EXERCISE DETAILS: Line by line, set down the following material again exactly.
** Opening DATA BLOCK block **
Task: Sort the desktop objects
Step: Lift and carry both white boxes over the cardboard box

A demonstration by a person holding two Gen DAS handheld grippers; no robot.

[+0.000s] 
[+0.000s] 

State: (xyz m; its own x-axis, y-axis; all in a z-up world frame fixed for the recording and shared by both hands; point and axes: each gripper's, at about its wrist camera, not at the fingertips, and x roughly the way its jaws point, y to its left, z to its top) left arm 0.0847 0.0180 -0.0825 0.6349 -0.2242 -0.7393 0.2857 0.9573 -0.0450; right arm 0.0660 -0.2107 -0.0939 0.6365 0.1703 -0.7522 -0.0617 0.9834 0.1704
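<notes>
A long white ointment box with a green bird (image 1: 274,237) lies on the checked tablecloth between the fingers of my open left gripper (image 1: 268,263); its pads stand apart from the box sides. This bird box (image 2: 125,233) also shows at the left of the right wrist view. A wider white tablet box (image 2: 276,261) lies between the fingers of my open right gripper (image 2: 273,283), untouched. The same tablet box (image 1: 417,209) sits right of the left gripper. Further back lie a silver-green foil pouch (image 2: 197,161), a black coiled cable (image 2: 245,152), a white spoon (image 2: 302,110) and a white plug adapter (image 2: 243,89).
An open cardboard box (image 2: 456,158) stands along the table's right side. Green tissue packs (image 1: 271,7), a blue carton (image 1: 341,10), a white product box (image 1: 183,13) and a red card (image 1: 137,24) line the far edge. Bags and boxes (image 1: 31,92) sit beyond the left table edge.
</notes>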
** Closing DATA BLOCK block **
SOLUTION TO THIS TASK:
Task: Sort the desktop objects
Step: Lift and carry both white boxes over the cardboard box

A demonstration by a person holding two Gen DAS handheld grippers; no robot.

[+0.000s] 
[+0.000s] 

State: (xyz m; its own x-axis, y-axis; all in a z-up world frame fixed for the recording and shared by both hands; point and axes: each gripper's, at about its wrist camera, not at the fingertips, and x roughly the way its jaws point, y to its left, z to its top) left arm 0.0847 0.0180 -0.0825 0.6349 -0.2242 -0.7393 0.2857 0.9573 -0.0450; right arm 0.0660 -0.2107 -0.0939 0.6365 0.1703 -0.7522 -0.0617 0.9834 0.1704
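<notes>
A long white ointment box with a green bird (image 1: 274,237) lies on the checked tablecloth between the fingers of my open left gripper (image 1: 268,263); its pads stand apart from the box sides. This bird box (image 2: 125,233) also shows at the left of the right wrist view. A wider white tablet box (image 2: 276,261) lies between the fingers of my open right gripper (image 2: 273,283), untouched. The same tablet box (image 1: 417,209) sits right of the left gripper. Further back lie a silver-green foil pouch (image 2: 197,161), a black coiled cable (image 2: 245,152), a white spoon (image 2: 302,110) and a white plug adapter (image 2: 243,89).
An open cardboard box (image 2: 456,158) stands along the table's right side. Green tissue packs (image 1: 271,7), a blue carton (image 1: 341,10), a white product box (image 1: 183,13) and a red card (image 1: 137,24) line the far edge. Bags and boxes (image 1: 31,92) sit beyond the left table edge.
</notes>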

The work is done, and the output is complete.